WHAT IS BEING ASKED:
Transcribe the listing word for word.

INFORMATION SUPPLIED:
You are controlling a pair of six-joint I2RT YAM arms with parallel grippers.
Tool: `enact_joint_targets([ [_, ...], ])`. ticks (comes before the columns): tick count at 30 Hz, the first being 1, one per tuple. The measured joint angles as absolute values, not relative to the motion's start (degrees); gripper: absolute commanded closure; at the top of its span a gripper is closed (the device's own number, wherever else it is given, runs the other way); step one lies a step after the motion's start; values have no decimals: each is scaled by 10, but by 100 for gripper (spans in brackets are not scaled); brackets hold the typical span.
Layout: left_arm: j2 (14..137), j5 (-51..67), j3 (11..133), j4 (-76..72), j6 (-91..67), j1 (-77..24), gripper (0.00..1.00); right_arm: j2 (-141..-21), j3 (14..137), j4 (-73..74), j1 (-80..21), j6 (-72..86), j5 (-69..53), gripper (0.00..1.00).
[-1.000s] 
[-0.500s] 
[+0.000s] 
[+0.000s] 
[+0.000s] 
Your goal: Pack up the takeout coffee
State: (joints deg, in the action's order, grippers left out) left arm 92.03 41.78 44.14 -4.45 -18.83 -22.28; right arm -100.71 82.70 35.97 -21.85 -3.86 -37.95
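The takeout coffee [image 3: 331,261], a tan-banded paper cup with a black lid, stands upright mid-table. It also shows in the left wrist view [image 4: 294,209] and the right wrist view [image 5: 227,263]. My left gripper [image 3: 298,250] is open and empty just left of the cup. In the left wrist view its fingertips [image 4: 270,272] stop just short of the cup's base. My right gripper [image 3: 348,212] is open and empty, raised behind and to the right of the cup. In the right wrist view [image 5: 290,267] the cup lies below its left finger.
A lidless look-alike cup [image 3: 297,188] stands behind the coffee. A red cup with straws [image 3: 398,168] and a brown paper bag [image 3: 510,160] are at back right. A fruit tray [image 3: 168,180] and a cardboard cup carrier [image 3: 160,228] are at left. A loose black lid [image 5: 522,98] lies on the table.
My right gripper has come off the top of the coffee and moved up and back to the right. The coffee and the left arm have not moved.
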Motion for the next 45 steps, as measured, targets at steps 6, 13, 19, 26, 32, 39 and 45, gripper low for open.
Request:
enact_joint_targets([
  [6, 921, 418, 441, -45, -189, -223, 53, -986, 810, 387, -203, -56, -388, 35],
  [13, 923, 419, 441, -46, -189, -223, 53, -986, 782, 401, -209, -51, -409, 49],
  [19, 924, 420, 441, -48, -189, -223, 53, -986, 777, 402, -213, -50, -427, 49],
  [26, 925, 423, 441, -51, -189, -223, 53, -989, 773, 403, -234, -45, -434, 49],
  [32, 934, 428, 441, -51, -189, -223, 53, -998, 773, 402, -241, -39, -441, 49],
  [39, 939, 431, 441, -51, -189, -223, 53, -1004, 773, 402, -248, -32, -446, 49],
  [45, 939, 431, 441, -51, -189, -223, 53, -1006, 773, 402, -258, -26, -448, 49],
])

RESPONSE TO THE TASK:
You are controlling a pair of six-joint I2RT YAM arms with parallel grippers.
Tool: `enact_joint_targets([ [_, ...], ])`. ticks (comes before the columns): tick count at 30 Hz, the first being 1, one per tuple. The measured joint angles as absolute values, not relative to the motion's start (degrees); gripper: absolute commanded closure; at the top of its span a gripper is closed (the device's own number, wherever else it is given, runs the other way); step one lies a step after the motion's start; values have no decimals: each is scaled by 10, but by 100 for gripper (spans in brackets are not scaled); brackets hold the typical span.
Layout: left_arm: j2 (14..137), j5 (-51..67), j3 (11..133), j4 (-76..72), j6 (-91..67), j1 (-77..24), gripper (0.00..1.00); right_arm: j2 (-141..-21), j3 (14..137), j4 (-73..74), j1 (-80..21), j6 (-72..86), j5 (-69..53), gripper (0.00..1.00).
[-1.000s] 
[-0.500s] 
[+0.000s] 
[+0.000s] 
[+0.000s] 
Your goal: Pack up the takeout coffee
State: (joints deg, in the action's order, grippers left out) left arm 92.03 41.78 44.14 -4.45 -18.83 -22.28; right arm -100.71 82.70 35.97 -21.85 -3.86 -37.95
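The takeout coffee [image 3: 331,261], a tan-banded paper cup with a black lid, stands upright mid-table. It also shows in the left wrist view [image 4: 294,209] and the right wrist view [image 5: 227,263]. My left gripper [image 3: 298,250] is open and empty just left of the cup. In the left wrist view its fingertips [image 4: 270,272] stop just short of the cup's base. My right gripper [image 3: 348,212] is open and empty, raised behind and to the right of the cup. In the right wrist view [image 5: 290,267] the cup lies below its left finger.
A lidless look-alike cup [image 3: 297,188] stands behind the coffee. A red cup with straws [image 3: 398,168] and a brown paper bag [image 3: 510,160] are at back right. A fruit tray [image 3: 168,180] and a cardboard cup carrier [image 3: 160,228] are at left. A loose black lid [image 5: 522,98] lies on the table.
My right gripper has come off the top of the coffee and moved up and back to the right. The coffee and the left arm have not moved.
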Motion for the next 45 steps, as measured, targets at steps 6, 13, 19, 26, 32, 39 and 45, gripper low for open.
Request:
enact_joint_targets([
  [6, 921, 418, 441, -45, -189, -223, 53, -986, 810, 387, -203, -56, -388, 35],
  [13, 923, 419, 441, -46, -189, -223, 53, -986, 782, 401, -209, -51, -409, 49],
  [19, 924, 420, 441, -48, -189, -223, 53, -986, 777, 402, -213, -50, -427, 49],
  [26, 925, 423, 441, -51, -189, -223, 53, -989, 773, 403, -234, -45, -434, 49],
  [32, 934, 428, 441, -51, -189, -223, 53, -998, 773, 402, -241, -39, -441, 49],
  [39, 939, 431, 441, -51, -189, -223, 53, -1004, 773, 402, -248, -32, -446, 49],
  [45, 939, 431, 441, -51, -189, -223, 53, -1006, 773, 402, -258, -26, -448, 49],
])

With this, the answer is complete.